As for Instacart, partners have already conducted pilots across select partners and said that results found, on average, that people who saw the ad on Roku purchased more of the advertised product on Instacart compared to the average consumer.  And in a pilot with a personal care brand 60% of those who purchased a product from that company after seeing its campaign on Roku were new to the brand.
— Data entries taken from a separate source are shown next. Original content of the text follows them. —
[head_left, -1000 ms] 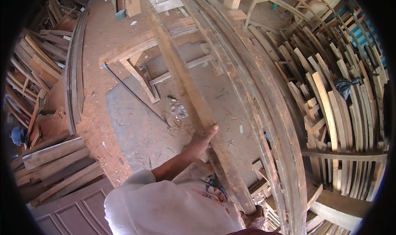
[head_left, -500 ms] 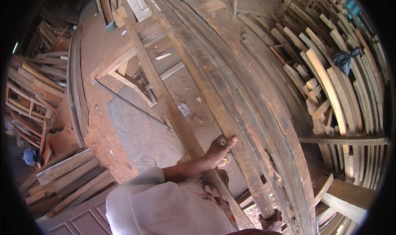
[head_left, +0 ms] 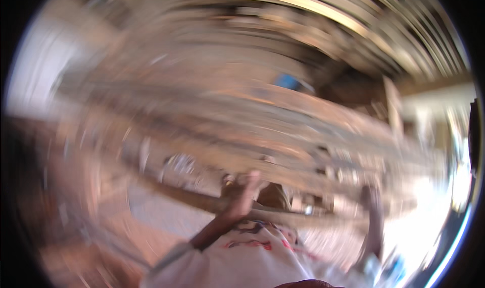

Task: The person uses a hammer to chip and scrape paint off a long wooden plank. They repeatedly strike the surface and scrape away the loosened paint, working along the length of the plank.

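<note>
Fingers point(head_left: 251, 179) of the left hand point(head_left: 241, 197) are curling together over a long wooden plank point(head_left: 202, 203), apparently pinning it so it doesn't slide; motion blur is hiding the exact grip. Plank is running across the lower middle of the view, in front of the white shirt point(head_left: 242, 260). Right hand point(head_left: 371, 197) is reaching up at the far right, too smeared to tell if it's open or closed, likely steadying the same timber. Stacked boards point(head_left: 313, 20) are streaking across the top.

Long blurred planks point(head_left: 283, 131) cross just beyond the left hand point(head_left: 241, 194), barring the way ahead; blur hides the gaps.
</note>
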`<state>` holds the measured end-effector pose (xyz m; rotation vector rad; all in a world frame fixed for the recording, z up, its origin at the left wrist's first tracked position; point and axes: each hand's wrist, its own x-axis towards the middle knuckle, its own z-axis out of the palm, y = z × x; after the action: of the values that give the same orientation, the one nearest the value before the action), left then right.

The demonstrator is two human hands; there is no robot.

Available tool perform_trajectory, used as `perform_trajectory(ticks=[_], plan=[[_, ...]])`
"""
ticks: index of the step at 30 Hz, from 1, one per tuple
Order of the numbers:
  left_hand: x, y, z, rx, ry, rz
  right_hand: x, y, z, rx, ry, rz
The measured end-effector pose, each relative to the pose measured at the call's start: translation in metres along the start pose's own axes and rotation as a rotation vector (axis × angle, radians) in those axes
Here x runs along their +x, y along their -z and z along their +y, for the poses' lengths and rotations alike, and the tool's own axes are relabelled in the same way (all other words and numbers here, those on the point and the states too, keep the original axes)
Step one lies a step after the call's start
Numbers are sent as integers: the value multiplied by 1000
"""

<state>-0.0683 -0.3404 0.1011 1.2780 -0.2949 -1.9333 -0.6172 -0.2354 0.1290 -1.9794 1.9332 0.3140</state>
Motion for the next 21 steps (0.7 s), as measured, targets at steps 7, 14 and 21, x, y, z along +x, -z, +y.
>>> perform_trajectory(ticks=[7,14,21], plan=[[22,-43,29,28,-30,-162,16,46,-43,-67,49,245],[25,-32,23,34,-30,-162,17,47,-42,11,13,210],[28,-58,27,64,-53,-155,16,87,-26,-104,-16,248]])
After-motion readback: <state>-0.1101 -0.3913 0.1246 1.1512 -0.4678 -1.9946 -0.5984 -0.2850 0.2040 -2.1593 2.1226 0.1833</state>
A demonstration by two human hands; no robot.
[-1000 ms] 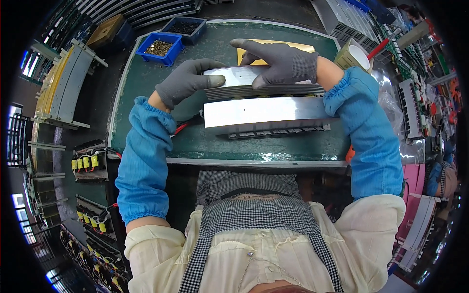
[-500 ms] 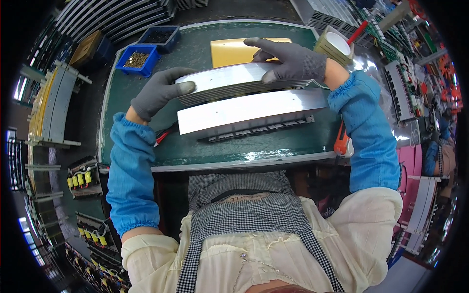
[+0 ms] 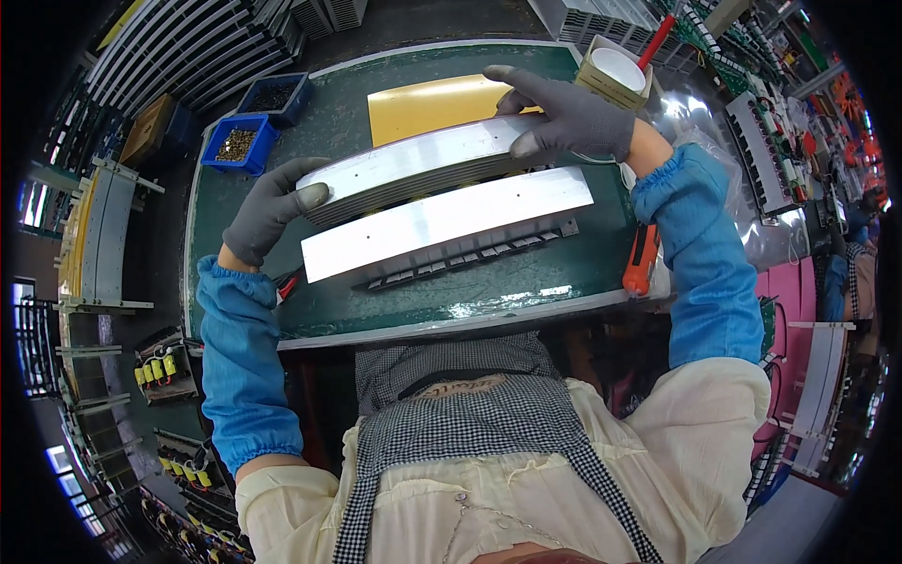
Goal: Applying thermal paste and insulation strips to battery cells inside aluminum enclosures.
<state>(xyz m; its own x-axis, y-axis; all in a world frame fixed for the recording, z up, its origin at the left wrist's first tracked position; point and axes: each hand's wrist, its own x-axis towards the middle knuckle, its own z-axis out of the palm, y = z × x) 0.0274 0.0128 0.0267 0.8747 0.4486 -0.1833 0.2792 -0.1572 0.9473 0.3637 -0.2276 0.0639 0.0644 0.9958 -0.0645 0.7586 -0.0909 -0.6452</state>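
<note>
Two long silvery finned heat sinks lie side by side on the green table. My left hand (image 3: 271, 211), in a grey glove, is closed round the left end of the far heat sink (image 3: 413, 157), thumb on its smooth face. Near its right end, my gloved right hand (image 3: 581, 115) grips it, thumb against the near side and index finger stretched out beyond. The near heat sink (image 3: 449, 219) is touched by neither hand. Along its near side runs a dark strip with a row of small parts (image 3: 462, 256).
A yellow sheet (image 3: 413, 101) lies behind the heat sinks. Blue bins, one with small brass-coloured pieces (image 3: 246, 132), stand at the far left. An orange cutter (image 3: 643, 263) lies at right, a red-handled tool (image 3: 287, 285) by my left sleeve. A white tub (image 3: 617, 73) stands far right.
The whole view has shifted, so the table appears farther left. My right hand has slid right along the far heat sink toward its end. My left hand keeps its hold.
</note>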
In another pilot with a beverage brand, Roku said viewers who were exposed to the campaign on Roku and were new buyers of the brand clocked a 70% higher repeat rate than the average buyer on Instacart who was new the beverage brand.
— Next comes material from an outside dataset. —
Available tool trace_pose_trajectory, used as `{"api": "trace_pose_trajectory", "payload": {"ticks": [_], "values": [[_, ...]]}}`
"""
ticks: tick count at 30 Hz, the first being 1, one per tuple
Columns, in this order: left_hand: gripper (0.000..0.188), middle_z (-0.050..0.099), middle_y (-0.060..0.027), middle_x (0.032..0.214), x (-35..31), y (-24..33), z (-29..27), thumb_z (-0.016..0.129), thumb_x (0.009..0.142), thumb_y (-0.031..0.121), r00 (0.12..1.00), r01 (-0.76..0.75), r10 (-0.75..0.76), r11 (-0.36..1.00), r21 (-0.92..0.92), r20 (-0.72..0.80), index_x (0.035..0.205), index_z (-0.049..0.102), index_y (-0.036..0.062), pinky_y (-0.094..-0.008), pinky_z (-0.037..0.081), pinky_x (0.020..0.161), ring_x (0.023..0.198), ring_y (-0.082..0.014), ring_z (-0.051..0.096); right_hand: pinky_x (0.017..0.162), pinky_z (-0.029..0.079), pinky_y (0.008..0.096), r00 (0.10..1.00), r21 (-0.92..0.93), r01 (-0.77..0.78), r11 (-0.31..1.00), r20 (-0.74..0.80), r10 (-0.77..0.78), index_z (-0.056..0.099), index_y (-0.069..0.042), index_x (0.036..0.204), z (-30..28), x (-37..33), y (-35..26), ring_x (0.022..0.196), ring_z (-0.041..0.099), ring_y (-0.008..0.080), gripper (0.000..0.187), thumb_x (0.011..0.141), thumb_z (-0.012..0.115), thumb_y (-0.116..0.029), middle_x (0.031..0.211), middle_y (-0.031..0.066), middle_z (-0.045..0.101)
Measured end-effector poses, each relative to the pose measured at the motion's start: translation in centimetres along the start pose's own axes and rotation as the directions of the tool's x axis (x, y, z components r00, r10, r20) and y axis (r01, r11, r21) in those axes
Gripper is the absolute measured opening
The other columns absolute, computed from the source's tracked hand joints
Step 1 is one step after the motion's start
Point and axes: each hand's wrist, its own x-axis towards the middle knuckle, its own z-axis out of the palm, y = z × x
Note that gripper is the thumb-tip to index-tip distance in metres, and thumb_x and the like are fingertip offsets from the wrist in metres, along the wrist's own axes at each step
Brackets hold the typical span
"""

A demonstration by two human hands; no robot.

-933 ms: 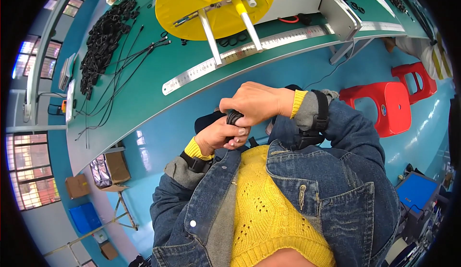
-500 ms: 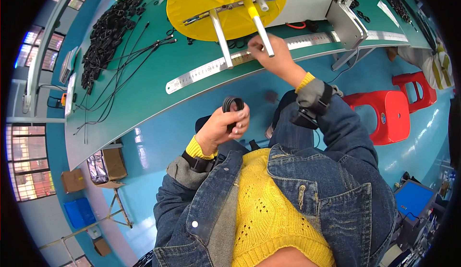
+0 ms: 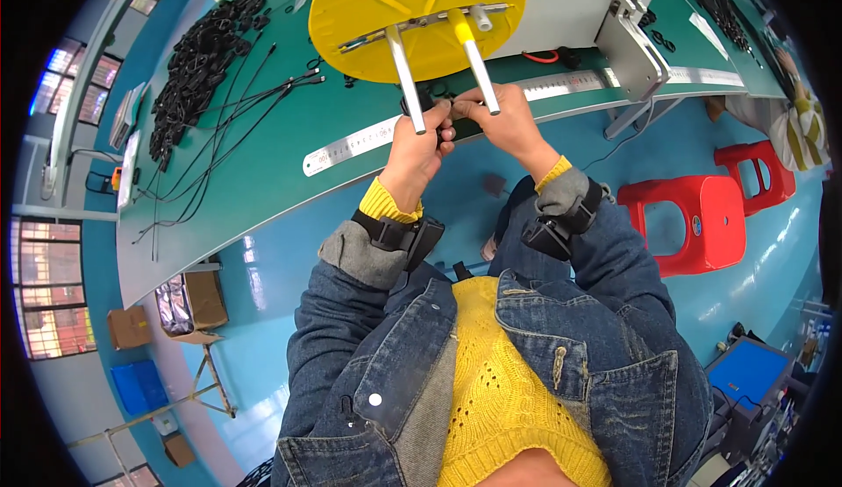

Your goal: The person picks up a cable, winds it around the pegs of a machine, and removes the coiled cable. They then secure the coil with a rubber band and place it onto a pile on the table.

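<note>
My left hand [image 3: 414,156] is closed around a coiled black cable [image 3: 424,101], mostly hidden by my fingers and a metal rod. My right hand [image 3: 511,126] meets it, thumb and forefinger pinched together at the coil; whatever lies between those fingertips is too small to name. Both hands are just beneath a yellow disc [image 3: 377,27] on a machine. Two metal rods, a left one [image 3: 405,79] and a right one with a yellow sleeve [image 3: 479,71], stick out from the disc toward me, in front of my fingers.
A long steel ruler [image 3: 351,147] runs along the front edge of the green table [image 3: 263,158]. A heap of black cables [image 3: 197,71] and several loose cables [image 3: 232,119] lie at left. The machine's grey body [image 3: 566,22] stands behind. Red stools [image 3: 715,224] are at right.
My left hand has risen with the coiled cable from in front of the table to below the disc, joining my right hand. My right hand has lowered slightly, its fingers now at the coil.
</note>
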Motion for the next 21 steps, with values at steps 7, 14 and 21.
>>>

Roku believes the new relationship will help speed up the shift of ad dollars into streaming TV and retail media, while also noting growth of online grocery delivery with Instacart available to over 95% of households in the U.S. and Canada.  A recent forecast from Magna projected slightly slower growth for all-media ad revenues in 2023, but called out retail media networks as a segment that’s an organic driver helping to mitigate the impact of some challenging economic signals on ad revenue.

“Such organic drivers include the rise of retail media networks which are redirecting billions of marketing budgets dollars into advertising formats,” stated report author Vincent Létang, EVP of Global Market Research at Magna.

Roku itself in Q1 earnings called out the Instacart partnership as an example of how the relationships help to differentiate it in the ad market.

“These partnerships allow us to enhance targeting, attribution, and measurement for our shared ad customers, which further differentiates our ad offering from those without a direct relationship with the consumer. In Q1, advertiser spend leveraging first- and third-party data continued to grow YoY,” wrote Roku in its Q1 2023 letter to shareholders.

As for financial results, the company recorded tepid 1% net revenue growth in Q1 to reach $741 million, as platform revenue declined by 1% year over year to $634.6 million and device revenue climbed 18% to $106 million. Total operating expenses soared 42% to $550 million, with Roku reporting a quarterly net loss of $212.5 million. Q1 Adjusted EBITDA plummeted to negative $69.1 million.